Interestingly, accountability to the people remains remote and the words written in the dissenting opinion of Supreme Court Justice William Kilgarlin haunt many even today.  In the opinion he affirms, “What we have wrought by the court’s opinion today is to give faceless, nameless boards, responsible to the electorate only in a most indirect and circuitous way, a stamp of approval to continue to escalate to irrational levels, appraised evaluations far in excess of the market value of people’s homes.  If no taxation without representation was a popular theme a little over two hundred years ago, surely no appraisal without representation should share a similar accolade today.” 
Today’s Property Tax Code requires each county appraisal district board to adopt every other year a Reappraisal Plan identifying how properties will be appraised.  It also requires “truth-in-taxation” which is truly anything but, with the calculations looking more like an IRS tax form than anything understandable by the general public. 
Regardless, truth in taxation requires public hearings and notices by governments and establishes published calculations to establish limits on acceptable rates (effective rate which is the rate that will raise the same amount of tax revenue as the previous year based on the same properties and a rollback rate which, at 4% over the effective rate forces a rollback election by school districts which is automatic and at 8% for all other governments).  Except for school districts that have an automatic election to ratify any adopted rate in excess of 2.5%, revenue growth beyond the 3.5%results in an automatic voter approval election. 
The Texas Property Tax Code is typically amended every session of the Texas Legislature.  Interested persons should track proposals online, conduct their own research and let their opinion be known to their elected officials.

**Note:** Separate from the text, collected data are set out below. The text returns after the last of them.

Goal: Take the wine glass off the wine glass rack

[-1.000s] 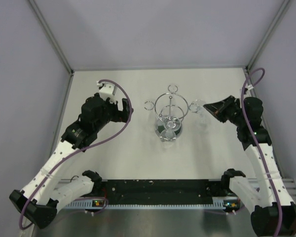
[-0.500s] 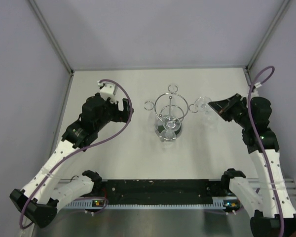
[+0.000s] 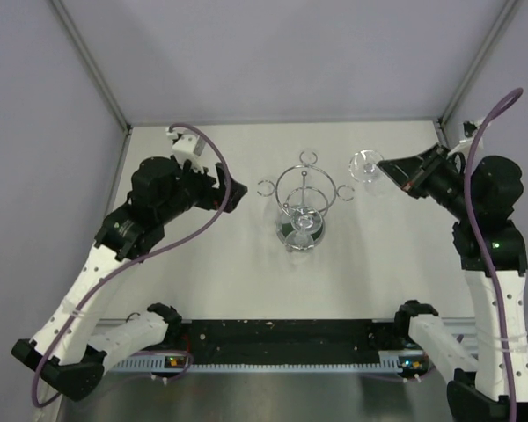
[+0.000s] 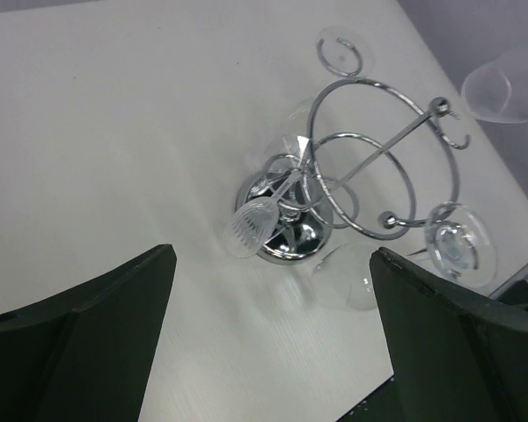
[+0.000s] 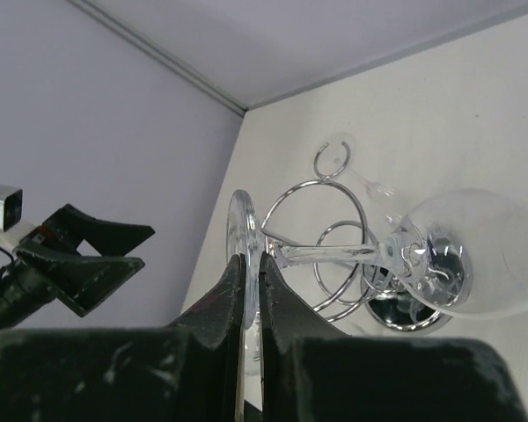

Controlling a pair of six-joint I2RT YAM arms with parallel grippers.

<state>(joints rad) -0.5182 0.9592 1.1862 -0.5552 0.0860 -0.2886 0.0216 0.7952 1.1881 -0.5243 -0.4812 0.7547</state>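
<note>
In the right wrist view the frame's right edge is cutting off part of the wine glass (image 5: 458,255) bowl, and the right gripper (image 5: 249,264) is hiding the lower half of its foot. From above, that gripper is covering its stem and bowl. In the left wrist view the bottom edge is cropping the fingers of the left gripper (image 4: 271,253), and a blurred bowl (image 4: 502,83) is running off the right edge.
</note>
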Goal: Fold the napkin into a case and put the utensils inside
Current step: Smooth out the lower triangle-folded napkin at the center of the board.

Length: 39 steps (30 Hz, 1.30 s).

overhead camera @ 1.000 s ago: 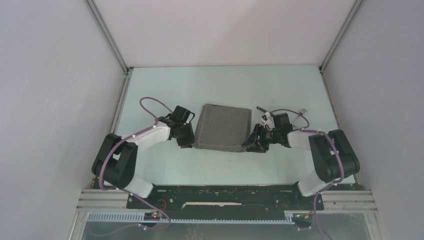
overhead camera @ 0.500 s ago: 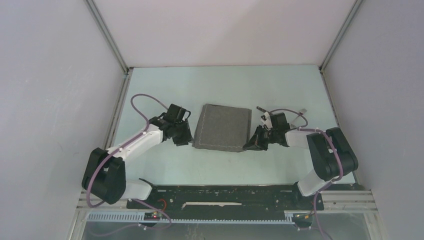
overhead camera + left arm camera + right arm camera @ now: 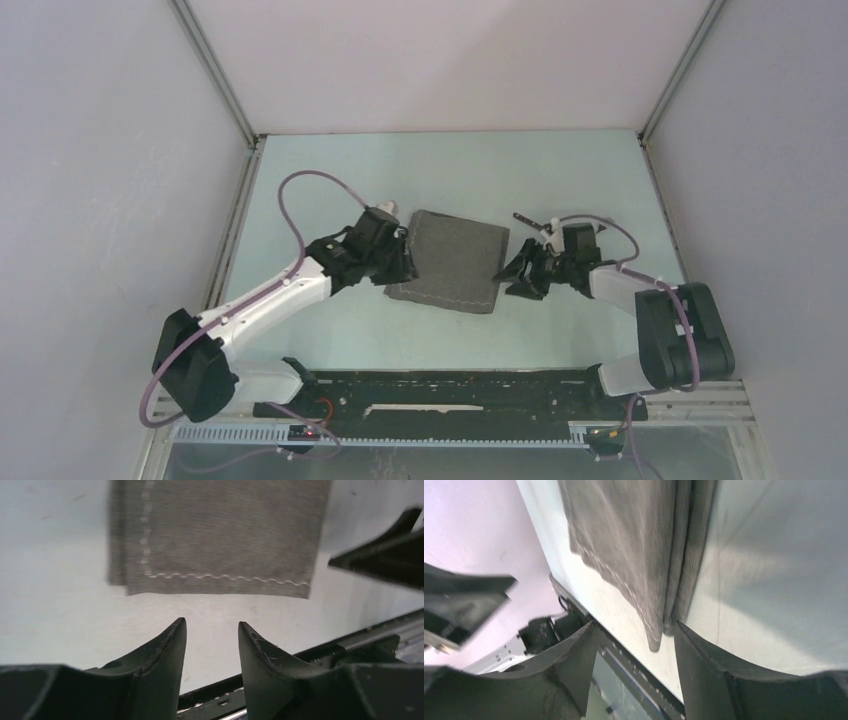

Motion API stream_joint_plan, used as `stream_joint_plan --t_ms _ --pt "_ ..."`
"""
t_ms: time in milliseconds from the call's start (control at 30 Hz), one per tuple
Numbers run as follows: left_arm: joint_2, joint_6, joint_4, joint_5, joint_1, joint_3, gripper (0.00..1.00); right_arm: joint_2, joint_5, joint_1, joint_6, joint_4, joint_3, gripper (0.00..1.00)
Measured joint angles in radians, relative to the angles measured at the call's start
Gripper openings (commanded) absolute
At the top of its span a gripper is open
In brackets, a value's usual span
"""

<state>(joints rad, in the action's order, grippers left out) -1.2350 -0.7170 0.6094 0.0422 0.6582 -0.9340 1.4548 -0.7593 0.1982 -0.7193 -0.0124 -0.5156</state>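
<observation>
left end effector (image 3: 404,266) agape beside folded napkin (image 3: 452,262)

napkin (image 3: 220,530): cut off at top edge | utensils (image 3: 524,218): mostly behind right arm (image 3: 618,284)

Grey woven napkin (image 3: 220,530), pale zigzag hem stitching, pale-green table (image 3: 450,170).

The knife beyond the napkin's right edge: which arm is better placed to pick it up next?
Probably the right. The knife lies close beside the open right gripper, while the left gripper sits across the napkin from it.
</observation>
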Motion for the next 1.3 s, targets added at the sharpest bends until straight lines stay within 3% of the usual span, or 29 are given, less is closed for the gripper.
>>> stream_joint_plan --t_ms 100,233,467,700,1300 --pt "-0.066 -0.019 -0.039 -0.009 0.087 -0.045 0.55 -0.013 -0.004 -0.096 0.038 0.028 -0.075 0.65" --pt "-0.235 -0.042 -0.092 -0.034 0.200 -0.150 0.51 0.098 -0.001 -0.190 0.063 0.024 -0.224 0.58" --pt "-0.463 -0.055 -0.165 -0.107 0.314 -0.305 0.50 0.352 -0.003 -0.223 0.056 -0.034 -0.443 0.53" --pt "-0.470 -0.062 -0.163 -0.117 0.307 -0.305 0.52 0.481 0.007 -0.180 0.039 -0.036 -0.575 0.60" --pt "-0.455 -0.052 -0.131 -0.128 0.290 -0.328 0.55 0.554 0.071 -0.137 0.101 0.056 -0.639 0.61"
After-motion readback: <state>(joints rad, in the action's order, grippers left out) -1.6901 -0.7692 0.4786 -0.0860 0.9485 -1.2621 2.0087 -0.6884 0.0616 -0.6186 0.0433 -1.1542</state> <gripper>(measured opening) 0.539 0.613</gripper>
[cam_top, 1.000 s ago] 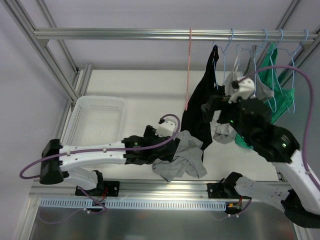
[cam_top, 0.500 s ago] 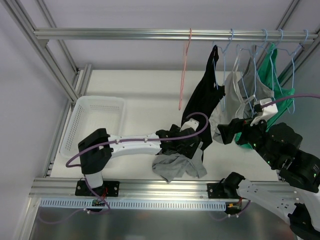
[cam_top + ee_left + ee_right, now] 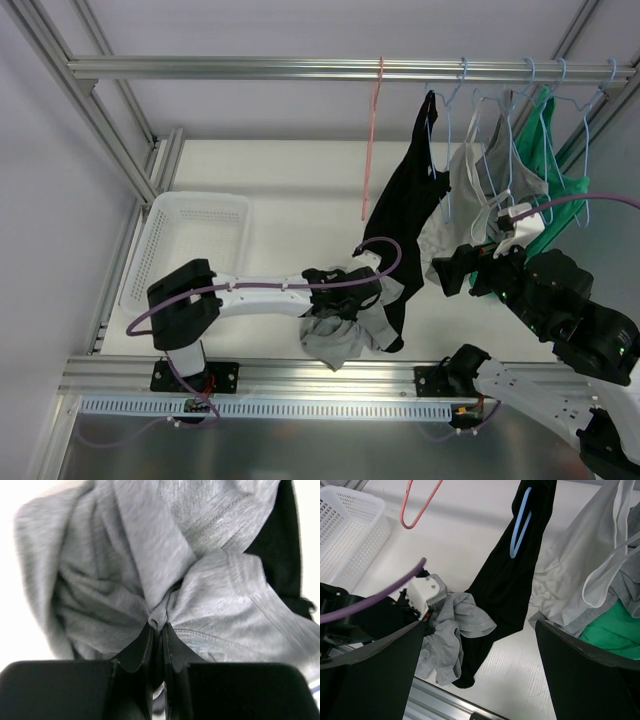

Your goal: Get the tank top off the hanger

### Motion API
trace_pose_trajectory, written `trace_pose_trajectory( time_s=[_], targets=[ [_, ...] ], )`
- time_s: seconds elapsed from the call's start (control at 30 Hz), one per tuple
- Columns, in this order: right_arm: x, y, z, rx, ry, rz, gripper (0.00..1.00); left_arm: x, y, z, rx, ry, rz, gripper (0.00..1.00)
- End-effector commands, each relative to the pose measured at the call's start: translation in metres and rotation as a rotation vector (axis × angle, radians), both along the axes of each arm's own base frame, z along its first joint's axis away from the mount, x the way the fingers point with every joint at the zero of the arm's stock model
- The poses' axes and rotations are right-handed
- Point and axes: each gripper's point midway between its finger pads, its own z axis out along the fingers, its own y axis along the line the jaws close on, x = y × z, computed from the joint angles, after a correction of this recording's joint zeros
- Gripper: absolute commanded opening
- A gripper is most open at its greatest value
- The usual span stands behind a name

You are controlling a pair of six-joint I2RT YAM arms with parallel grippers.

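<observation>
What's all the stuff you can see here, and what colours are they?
metal rail: 1, silver, across the top
pink hanger: 1, pink, empty, on the rail
blue hangers: several, light blue, on the rail at the right
black top: 1, black, hanging on a blue hanger
hanging tops: at least three, white, grey and green, at the right end
grey tank top: 1, grey, crumpled on the table
basket: 1, white, at the left of the table
table: 1, white
left gripper: black, shut on the grey tank top
right gripper: black, open
</observation>
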Motion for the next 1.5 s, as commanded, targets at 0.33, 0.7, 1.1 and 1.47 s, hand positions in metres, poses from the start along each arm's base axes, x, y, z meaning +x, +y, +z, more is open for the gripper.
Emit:
trace_pose_trajectory(
  time_s=[0.33, 0.7, 1.1, 1.47],
  targets=[
    [0.002, -0.009, 0.013, 0.004, -0.063, -0.024, 1.0, 0.035, 0.118, 0.198, -0.325, -0.449, 0.326, 0.0],
    [0.009, -0.003, 0.026, 0.009, -0.068, -0.034, 1.0, 0.056, 0.229, 0.317, -0.354, -0.695, 0.592, 0.0],
    [0.017, 0.005, 0.025, -0.015, -0.053, -0.035, 0.99, 0.115, 0.342, 0.284, -0.246, -0.495, 1.003, 0.0],
    [0.019, 0.015, 0.025, -0.029, -0.042, 0.004, 0.99, 0.101, 0.378, 0.168, -0.138, -0.267, 1.217, 0.0]
  ],
)
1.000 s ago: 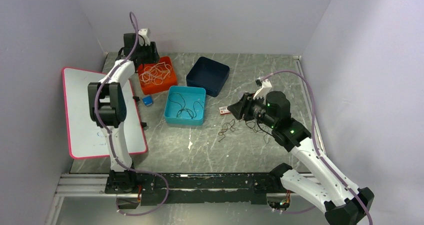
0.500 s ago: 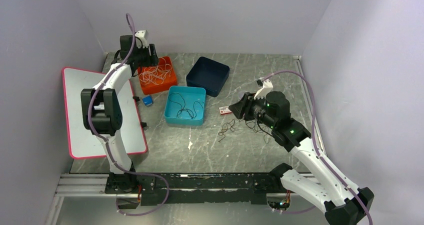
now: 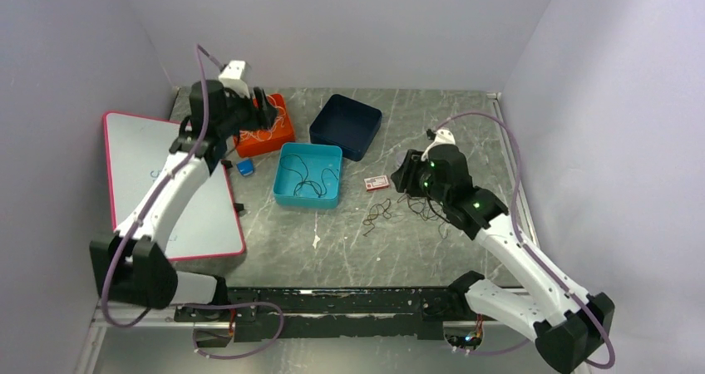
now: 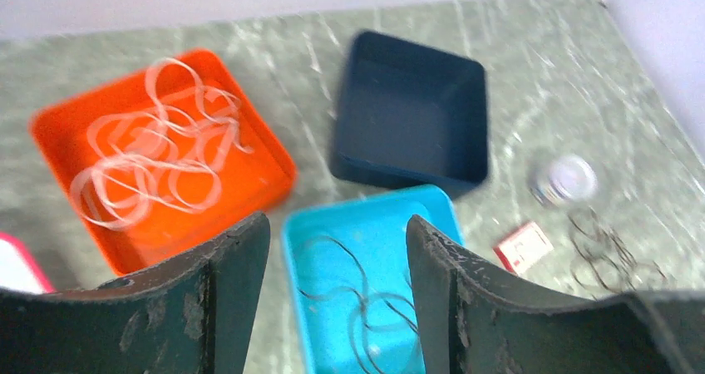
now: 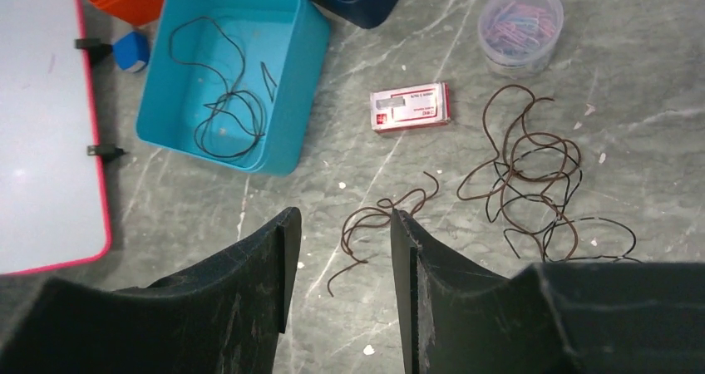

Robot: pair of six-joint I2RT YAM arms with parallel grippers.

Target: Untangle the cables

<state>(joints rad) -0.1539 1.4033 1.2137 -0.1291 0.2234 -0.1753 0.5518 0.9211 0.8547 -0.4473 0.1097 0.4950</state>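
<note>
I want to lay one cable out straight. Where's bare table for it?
Bare: the far right corner past the navy bin, and the near strip between the teal bin and the rail. Crowded: right of the teal bin, with the small box, brown cable and tangle.

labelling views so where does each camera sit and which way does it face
top external: above and behind, looking down on the table; left arm and right arm show.
left wrist: far left, tilted down over orange tray, navy tray, teal tray; left fingers show.
right wrist: straight down on loose cables; right fingers show.
both wrists share teal tray and red box.
</note>
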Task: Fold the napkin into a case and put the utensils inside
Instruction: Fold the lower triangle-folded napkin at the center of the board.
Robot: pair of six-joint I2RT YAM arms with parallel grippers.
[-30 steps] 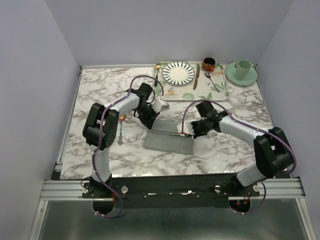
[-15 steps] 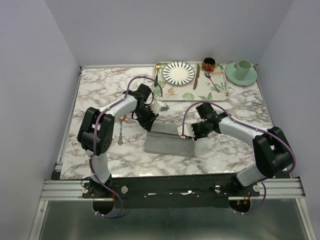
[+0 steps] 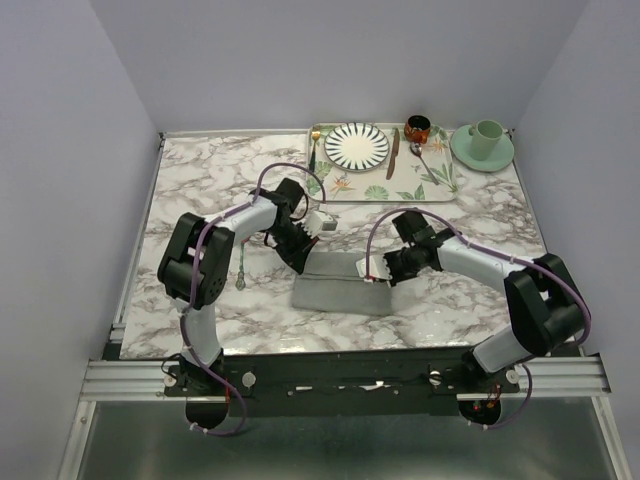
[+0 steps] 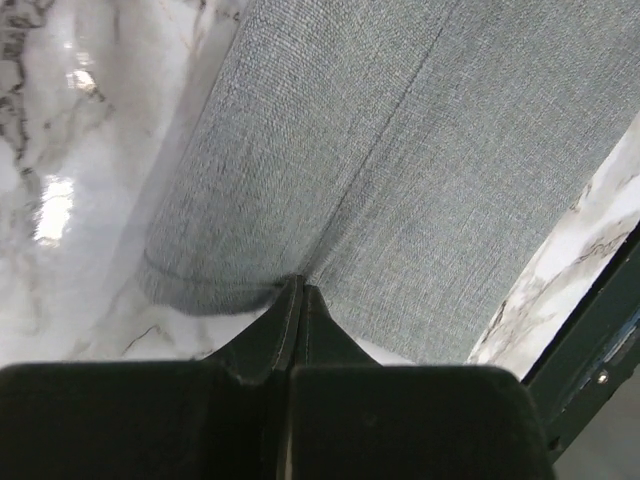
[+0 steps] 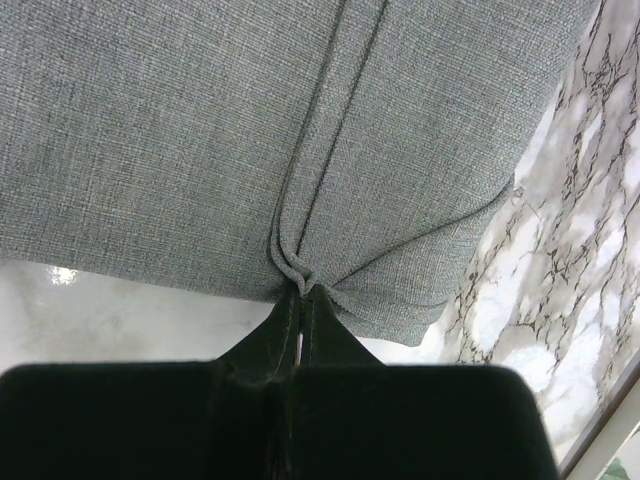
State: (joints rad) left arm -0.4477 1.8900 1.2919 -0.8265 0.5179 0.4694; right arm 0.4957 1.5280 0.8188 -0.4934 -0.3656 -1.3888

Tax Collectors in Galveston County
Not easy information to locate and only some of the history has been found as follows:
1948 or earlier through 1961     JH Oberndorfer
1962                                          Kenneth McKinney
1963 - 1984                               CR Johnson
1985 - 2002                               Chuck Wilson
2002 - 2004                               Trish Gibbins
2005 - Present                           Cheryl E. Johnson
Initially Compiled January 2014, Updated August 2020
Cheryl E. Johnson, PCC, Galveston County Tax Assessor Collector
Note by compiler:  If this brief history interests you and you have suggestions for additions and corrections, please email me at  I welcome your input!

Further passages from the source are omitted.